A Trento 210 mila euro stanziati dal Governo. Gilmozzi: ''Subito al lavoro per non farceli sfuggire. Serviranno per lo sbarriaramento di molti marciapiedi''

Il Governo ha deciso di programmare la misura per il prossimo triennio in modo da aiutare le amministrazioni a pianificare gli interventi. Potranno essere usati per realizzazione di opere pubbliche che interessino l'efficientamento energetico  e per lo sviluppo territoriale sostenibile

A Trento 210 mila euro stanziati dal Governo
di Redazione

TRENTO. “Certamente non ci facciamo perdere questa importante occasione per la città.
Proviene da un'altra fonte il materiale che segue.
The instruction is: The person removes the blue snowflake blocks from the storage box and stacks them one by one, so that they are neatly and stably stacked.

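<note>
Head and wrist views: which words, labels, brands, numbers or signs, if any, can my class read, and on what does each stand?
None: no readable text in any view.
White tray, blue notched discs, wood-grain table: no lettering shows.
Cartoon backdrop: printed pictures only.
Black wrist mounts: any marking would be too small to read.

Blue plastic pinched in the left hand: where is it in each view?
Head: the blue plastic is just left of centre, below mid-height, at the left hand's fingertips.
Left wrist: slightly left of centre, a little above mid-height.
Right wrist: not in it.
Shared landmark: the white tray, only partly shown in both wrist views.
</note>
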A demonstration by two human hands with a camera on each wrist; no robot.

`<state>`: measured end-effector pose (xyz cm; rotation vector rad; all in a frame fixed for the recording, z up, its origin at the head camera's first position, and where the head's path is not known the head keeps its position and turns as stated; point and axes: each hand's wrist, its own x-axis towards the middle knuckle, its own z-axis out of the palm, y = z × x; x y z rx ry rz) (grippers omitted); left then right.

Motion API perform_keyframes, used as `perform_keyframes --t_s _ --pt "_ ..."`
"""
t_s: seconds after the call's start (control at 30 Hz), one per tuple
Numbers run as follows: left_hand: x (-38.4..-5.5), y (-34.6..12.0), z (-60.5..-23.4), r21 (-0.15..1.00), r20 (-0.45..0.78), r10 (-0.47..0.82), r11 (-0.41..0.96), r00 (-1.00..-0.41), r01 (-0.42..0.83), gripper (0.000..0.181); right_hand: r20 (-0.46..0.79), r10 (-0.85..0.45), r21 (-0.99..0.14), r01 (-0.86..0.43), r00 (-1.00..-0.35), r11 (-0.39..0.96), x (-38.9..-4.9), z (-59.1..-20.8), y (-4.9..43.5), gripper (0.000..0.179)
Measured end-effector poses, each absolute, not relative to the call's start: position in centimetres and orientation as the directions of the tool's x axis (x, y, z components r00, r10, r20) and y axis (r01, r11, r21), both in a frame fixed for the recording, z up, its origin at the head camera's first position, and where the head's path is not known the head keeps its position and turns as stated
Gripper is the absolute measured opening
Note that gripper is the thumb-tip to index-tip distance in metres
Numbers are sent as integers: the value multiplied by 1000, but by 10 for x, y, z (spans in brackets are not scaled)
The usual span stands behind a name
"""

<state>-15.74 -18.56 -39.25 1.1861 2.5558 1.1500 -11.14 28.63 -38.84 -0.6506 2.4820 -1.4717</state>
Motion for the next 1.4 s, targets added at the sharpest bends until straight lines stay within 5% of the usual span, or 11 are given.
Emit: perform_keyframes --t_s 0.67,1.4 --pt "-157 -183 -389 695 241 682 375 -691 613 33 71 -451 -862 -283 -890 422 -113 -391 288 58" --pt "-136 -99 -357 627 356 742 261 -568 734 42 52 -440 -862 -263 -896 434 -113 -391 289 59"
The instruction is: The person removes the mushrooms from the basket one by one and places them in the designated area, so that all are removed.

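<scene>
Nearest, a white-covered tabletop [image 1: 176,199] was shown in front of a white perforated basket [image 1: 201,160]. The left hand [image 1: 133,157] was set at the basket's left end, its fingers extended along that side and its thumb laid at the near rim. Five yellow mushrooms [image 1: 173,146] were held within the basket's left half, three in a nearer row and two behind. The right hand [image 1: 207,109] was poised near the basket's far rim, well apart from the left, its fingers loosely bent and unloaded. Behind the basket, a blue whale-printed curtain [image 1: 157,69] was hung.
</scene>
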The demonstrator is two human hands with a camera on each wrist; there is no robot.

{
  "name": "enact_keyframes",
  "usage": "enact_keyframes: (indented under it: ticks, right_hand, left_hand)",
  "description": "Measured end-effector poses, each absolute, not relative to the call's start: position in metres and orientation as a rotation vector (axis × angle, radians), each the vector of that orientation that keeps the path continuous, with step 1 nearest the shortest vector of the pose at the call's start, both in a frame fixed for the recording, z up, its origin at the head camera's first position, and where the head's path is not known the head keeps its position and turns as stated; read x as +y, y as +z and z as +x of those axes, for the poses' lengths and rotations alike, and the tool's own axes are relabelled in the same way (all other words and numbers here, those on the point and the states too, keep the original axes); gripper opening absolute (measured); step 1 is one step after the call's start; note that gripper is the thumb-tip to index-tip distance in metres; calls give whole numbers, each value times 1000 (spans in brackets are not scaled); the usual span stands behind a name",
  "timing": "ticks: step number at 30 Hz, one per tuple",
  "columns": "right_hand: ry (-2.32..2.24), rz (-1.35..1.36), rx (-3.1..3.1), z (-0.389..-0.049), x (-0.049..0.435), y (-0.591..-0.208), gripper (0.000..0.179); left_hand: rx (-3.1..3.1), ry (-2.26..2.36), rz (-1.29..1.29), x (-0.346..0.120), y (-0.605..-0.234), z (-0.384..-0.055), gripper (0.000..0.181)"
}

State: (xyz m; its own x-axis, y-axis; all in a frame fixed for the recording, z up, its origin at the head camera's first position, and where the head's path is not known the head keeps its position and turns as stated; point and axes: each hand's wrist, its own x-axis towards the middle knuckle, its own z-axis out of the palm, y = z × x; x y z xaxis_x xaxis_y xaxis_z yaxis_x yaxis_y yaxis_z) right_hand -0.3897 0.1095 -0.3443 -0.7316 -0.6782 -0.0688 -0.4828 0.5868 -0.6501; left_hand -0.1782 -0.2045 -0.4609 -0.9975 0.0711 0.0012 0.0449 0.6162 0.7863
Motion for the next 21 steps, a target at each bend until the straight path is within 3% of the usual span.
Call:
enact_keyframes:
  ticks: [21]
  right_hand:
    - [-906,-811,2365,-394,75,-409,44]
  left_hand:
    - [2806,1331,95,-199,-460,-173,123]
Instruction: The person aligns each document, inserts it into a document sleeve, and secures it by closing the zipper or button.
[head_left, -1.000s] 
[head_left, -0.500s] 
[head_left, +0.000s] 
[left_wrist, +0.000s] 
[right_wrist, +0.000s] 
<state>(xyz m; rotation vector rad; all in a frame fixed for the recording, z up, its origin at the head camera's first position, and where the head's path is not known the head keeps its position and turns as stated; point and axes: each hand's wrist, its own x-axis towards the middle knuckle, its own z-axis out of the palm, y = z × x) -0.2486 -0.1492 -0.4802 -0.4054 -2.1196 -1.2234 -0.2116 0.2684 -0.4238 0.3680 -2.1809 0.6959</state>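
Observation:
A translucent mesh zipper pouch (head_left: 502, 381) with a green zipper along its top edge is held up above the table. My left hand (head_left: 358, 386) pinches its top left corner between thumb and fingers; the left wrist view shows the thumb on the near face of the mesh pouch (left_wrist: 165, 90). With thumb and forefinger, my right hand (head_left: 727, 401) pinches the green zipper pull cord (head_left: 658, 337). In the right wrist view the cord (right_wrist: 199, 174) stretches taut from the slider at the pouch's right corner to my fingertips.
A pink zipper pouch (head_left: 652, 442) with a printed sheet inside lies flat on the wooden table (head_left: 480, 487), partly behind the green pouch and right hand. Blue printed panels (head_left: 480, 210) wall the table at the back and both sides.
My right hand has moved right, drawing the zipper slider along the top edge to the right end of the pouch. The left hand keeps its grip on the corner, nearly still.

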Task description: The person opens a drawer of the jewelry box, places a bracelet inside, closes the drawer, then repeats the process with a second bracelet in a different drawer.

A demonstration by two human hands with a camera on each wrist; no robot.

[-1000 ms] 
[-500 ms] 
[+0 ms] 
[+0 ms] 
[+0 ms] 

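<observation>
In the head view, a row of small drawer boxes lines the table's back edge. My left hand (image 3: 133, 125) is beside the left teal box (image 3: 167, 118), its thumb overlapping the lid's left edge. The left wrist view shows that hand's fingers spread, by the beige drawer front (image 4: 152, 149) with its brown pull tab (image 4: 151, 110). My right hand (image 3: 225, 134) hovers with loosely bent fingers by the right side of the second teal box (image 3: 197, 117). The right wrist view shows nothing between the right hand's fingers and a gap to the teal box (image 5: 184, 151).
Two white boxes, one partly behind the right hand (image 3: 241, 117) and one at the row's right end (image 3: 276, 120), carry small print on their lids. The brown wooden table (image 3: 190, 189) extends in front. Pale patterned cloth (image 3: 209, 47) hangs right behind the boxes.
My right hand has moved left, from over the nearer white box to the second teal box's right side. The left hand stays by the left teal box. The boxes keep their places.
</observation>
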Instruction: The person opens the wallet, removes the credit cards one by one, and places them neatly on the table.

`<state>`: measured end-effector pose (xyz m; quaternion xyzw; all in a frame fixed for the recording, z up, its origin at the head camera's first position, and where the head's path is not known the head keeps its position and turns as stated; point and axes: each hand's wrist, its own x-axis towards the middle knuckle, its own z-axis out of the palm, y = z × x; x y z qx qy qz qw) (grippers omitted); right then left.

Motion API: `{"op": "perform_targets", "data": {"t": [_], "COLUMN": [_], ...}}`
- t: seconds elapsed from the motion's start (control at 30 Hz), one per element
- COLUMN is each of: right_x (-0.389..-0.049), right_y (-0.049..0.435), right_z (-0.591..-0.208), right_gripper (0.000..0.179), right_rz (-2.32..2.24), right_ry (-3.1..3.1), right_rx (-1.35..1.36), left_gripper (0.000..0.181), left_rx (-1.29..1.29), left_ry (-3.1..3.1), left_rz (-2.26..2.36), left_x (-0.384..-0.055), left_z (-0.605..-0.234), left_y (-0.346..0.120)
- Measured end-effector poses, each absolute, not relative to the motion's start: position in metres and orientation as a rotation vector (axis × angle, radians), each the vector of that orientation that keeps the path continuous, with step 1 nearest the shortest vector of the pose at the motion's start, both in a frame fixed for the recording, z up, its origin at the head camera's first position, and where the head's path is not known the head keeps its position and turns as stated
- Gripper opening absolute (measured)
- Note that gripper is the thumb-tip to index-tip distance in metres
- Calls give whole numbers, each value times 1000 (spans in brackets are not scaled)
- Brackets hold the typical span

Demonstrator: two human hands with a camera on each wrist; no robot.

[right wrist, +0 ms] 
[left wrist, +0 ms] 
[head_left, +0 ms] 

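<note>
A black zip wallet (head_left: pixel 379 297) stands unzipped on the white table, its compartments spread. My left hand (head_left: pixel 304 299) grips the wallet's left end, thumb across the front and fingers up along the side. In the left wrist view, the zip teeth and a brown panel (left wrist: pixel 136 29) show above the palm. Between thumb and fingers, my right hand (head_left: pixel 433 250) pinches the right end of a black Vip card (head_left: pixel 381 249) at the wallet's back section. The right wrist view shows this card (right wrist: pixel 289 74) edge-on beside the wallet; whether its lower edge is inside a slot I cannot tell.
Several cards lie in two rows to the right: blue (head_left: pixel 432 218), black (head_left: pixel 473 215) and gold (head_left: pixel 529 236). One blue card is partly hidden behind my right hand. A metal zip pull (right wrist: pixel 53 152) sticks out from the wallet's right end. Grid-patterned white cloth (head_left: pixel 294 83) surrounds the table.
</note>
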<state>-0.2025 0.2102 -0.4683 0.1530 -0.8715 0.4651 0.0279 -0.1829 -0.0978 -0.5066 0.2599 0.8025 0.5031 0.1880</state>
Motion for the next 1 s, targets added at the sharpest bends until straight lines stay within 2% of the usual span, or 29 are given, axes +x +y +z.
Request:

La Giunta comunale ha già approvato una variazione di bilancio”. Le parole sono dell'assessore ai lavori pubblici del Comune di Trento, Italo Gilmozzi che ha fatto sapere come anche questo la città riuscirà a percepire i fondi che lo stato assegna ai comuni alle regioni a statuto ordinario, a statuto speciale e alle province autonome per interventi di efficientamento energetico e sviluppo sostenibile delle opere pubbliche per il periodo dal 2021 al 2024.

 

Il Governo ha deciso di programmare la misura per il prossimo triennio in modo da aiutare le amministrazioni a pianificare gli interventi. I contributi per un totale di 500 milioni di euro l’anno, sono ripartiti a seconda della popolazione residente, prevedendo un contributo minimo di 50 mila euro per i comuni con popolazione fino a 5000 abitanti, fino a un massimo di 250 mila euro per quelli con più di 250.000 abitanti.

 

L'importo per quanto riguarda il Comune di Trento è di 210 mila euro. I Comuni devono iniziare l’esecuzione degli interventi pianificati entro il 15 settembre di ogni anno, pena la revoca del contributo e verrà fatto anche un monitoraggio.

 

Secondo quando stabilito dal Governo, i contributi potranno essere utilizzati per la realizzazione di opere pubbliche che interessino l'efficientamento energetico, compresi interventi per l’illuminazione, il risparmio energetico degli edifici di proprietà pubblica e di edilizia residenziale pubblica, la realizzazione di impianti per la produzione di energia da fonti rinnovabil. Vi è poi la possibilità di usare lo stanziamento per lo sviluppo territoriale sostenibile, tra cui interventi in materia di mobilità sostenibile, per l’adeguamento e la messa in sicurezza di scuole, edifici pubblici e patrimonio comunale e per l’abbattimento delle barriere architettoniche.

 

“Per quanto riguarda i soldi che verranno stanziati per il Comune di Trento – ha spiegato Italo Gilmozzi – abbiamo scelto per quest'anno di utilizzarli per lo sbarrieramento e la sistemazione dei marciapiedi. Interventi molto importanti per tutta la cittadinanza”.